How do we fix America’s cities?

Ask anyone, urban planner or not, and they can quickly tell you what’s wrong with America’s cities: too much traffic, not enough housing choice, sub-standard transit systems, not enough open space, almost complete lack of walkability, and the list goes on. How do we even begin to solve these problems? They are complex, and the answers don’t come easy, or cheaply.

In a new article from Momentum magazine, Alex Steffen addresses how our cities can be reshaped to meet 21st century human needs.  Many of Steffen’s ideas closely parallel the great work being done by a consortium of municipalities and planners across the Wasatch Front with the Wasatch Choice 2040 initiative: creating a system of dense urban centers that can support transit, improve services for the entire city, and preserve undeveloped lands from sprawl.

His description of the current planning in Melbourne, Australia closely aligns with many of the Wasatch Choice 2040 base concepts:

“The city’s growing quickly, needs to add a million people over the next decade or two, but they don’t want that to be sprawl.
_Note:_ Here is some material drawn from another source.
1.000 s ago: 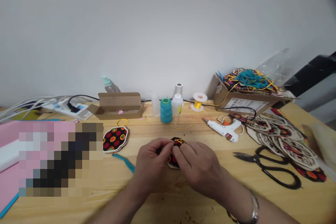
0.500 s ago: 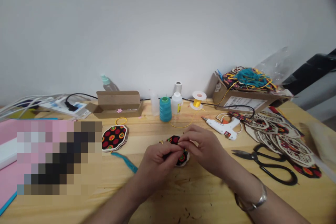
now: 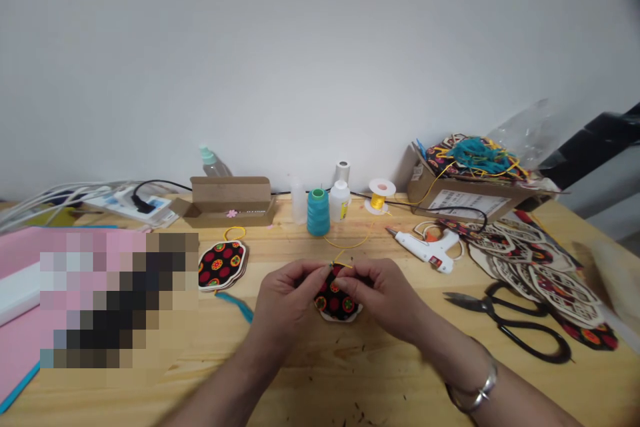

So they took a digital map of the city and blocked off everything that’s currently single family residences, everything that’s a historical building, everything that’s green space, working industrial land, and other things people are vociferous about valuing. That left a fairly small percentage of land. But they showed that if they concentrated density in those corridors, they could add a million people without expanding the city at all, and it would add all these benefits, like better public transit and such. You can dramatically increase the density of places without taking away things people want—and actually adding things they want but couldn’t afford today—because the average suburb isn’t dense enough to financially support a tram or the like. But if you add a dense core that can support that, suddenly even the people around it, in their single-family homes, get the benefit, too.”